§ Exercise goal
When you return the lines below, go from the first through the line with "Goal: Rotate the", keep them exact, and leave out every picture.

§ Records for this exercise
· · · ·

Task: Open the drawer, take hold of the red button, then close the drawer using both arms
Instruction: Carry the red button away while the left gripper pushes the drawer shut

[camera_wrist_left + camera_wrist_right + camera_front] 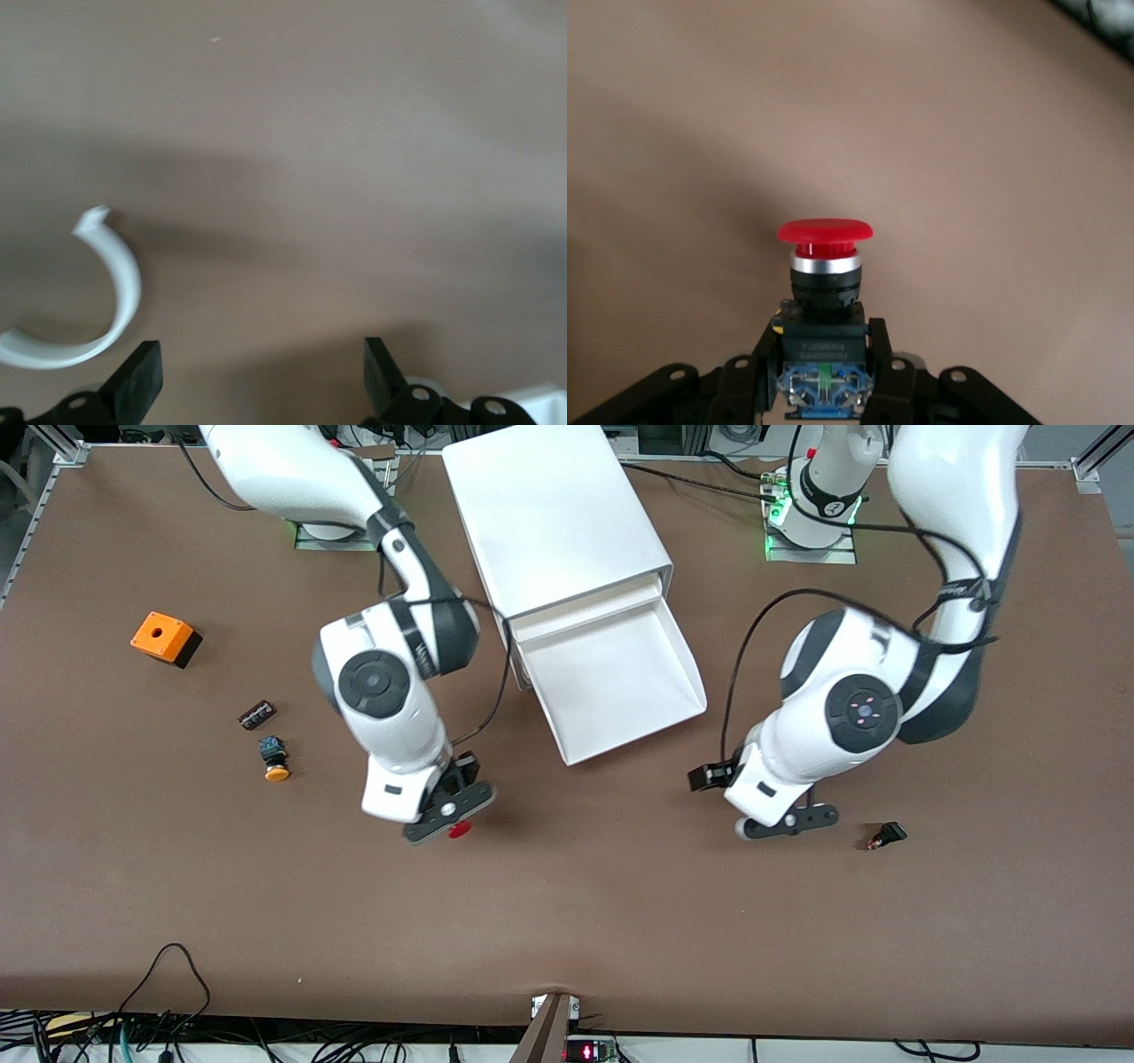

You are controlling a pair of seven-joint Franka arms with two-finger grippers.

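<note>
1. Brown desk fills the front view; white box cabinet stands at top centre, tilted a little.
2. Drawer pulled well out of the cabinet, toward the middle of the frame, its white tray showing bare.
3. Right claw, left of centre in the front view, clamped on the button; red cap peeks out below the fingers.
4. In the right wrist view, at lower centre, button held upright by its black-teal body between the two black fingers; red cap and silver ring stand clear above the pads, over bare brown desk.
5. Left claw, right of centre in the front view, hangs over bare desk below the drawer's corner, gripping nothing.
6. In the left wrist view, along the bottom edge, fingertips spread wide apart; a curved white strip at lower left.
7. Orange box with a hole at upper left of the front view; below it a small dark block, then an orange-capped button.
8. Small dark part lies on the desk just right of the left claw.
</note>
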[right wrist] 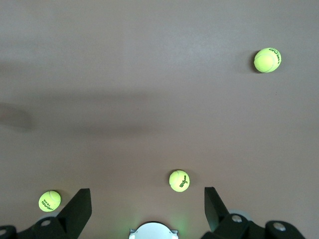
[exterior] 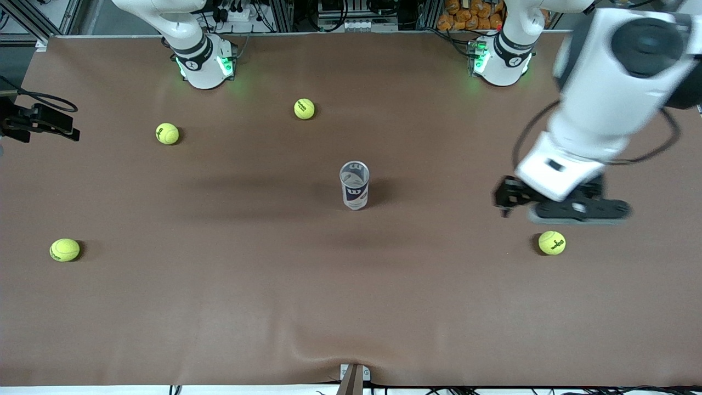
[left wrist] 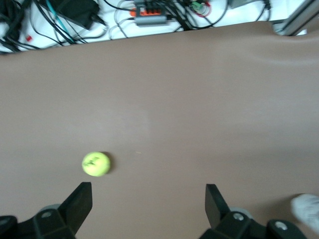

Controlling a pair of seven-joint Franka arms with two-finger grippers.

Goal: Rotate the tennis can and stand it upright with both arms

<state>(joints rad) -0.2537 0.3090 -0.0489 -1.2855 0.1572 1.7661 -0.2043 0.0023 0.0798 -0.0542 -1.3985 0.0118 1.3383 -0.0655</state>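
Observation:
The tennis can stands upright near the middle of the table with its open silvery rim up. No gripper touches it. My left gripper hangs over the table toward the left arm's end, well apart from the can. It is open and empty in the left wrist view, with a tennis ball on the table below it. My right gripper is out of the front view. It is open and empty, high above the right arm's base. The can is outside both wrist views.
Several yellow-green tennis balls lie apart on the brown table: one under the left gripper, one near the right arm's end, two nearer the right base. A black fixture sticks in at the right arm's end.

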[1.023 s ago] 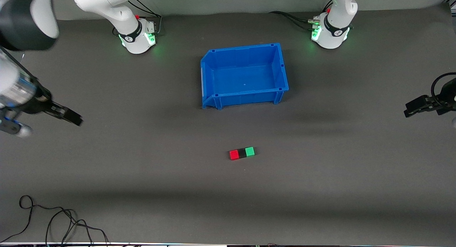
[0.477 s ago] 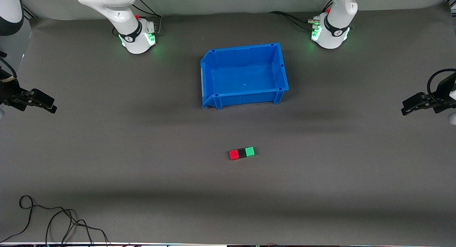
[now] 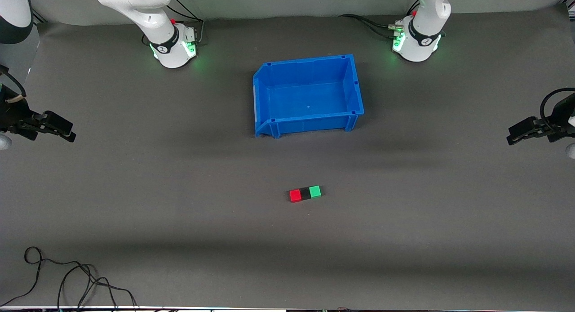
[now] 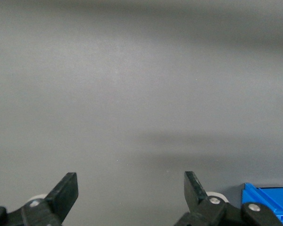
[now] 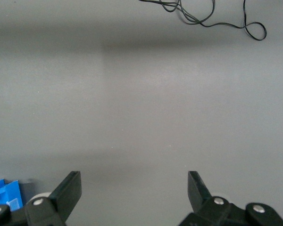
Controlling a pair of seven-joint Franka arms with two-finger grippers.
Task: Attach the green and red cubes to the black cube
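A loose cable (image 3: 67,276) lies at the near corner on the right arm's end, the red cube (image 3: 295,195), black cube (image 3: 305,193) and green cube (image 3: 315,191) sit touching in a row mid-table, the blue bin (image 3: 308,123) lies farther, and the right gripper (image 3: 67,133) and left gripper (image 3: 515,135) hang empty, fingers spread, over opposite end edges.

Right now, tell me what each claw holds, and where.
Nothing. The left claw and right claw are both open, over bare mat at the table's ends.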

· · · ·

§ Written answer
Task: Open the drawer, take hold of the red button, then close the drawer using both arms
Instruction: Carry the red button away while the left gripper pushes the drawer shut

[camera_wrist_left + camera_wrist_right + camera_front] 

You are controlling a pair of seven-joint Franka arms with two-finger grippers.

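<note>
1. Brown desk fills the front view; white box cabinet stands at top centre, tilted a little.
2. Drawer pulled well out of the cabinet, toward the middle of the frame, its white tray showing bare.
3. Right claw, left of centre in the front view, clamped on the button; red cap peeks out below the fingers.
4. In the right wrist view, at lower centre, button held upright by its black-teal body between the two black fingers; red cap and silver ring stand clear above the pads, over bare brown desk.
5. Left claw, right of centre in the front view, hangs over bare desk below the drawer's corner, gripping nothing.
6. In the left wrist view, along the bottom edge, fingertips spread wide apart; a curved white strip at lower left.
7. Orange box with a hole at upper left of the front view; below it a small dark block, then an orange-capped button.
8. Small dark part lies on the desk just right of the left claw.
</note>
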[right wrist] 
[exterior] 
[left wrist] 

Controlling a pair of seven-joint Franka arms with two-finger grippers.

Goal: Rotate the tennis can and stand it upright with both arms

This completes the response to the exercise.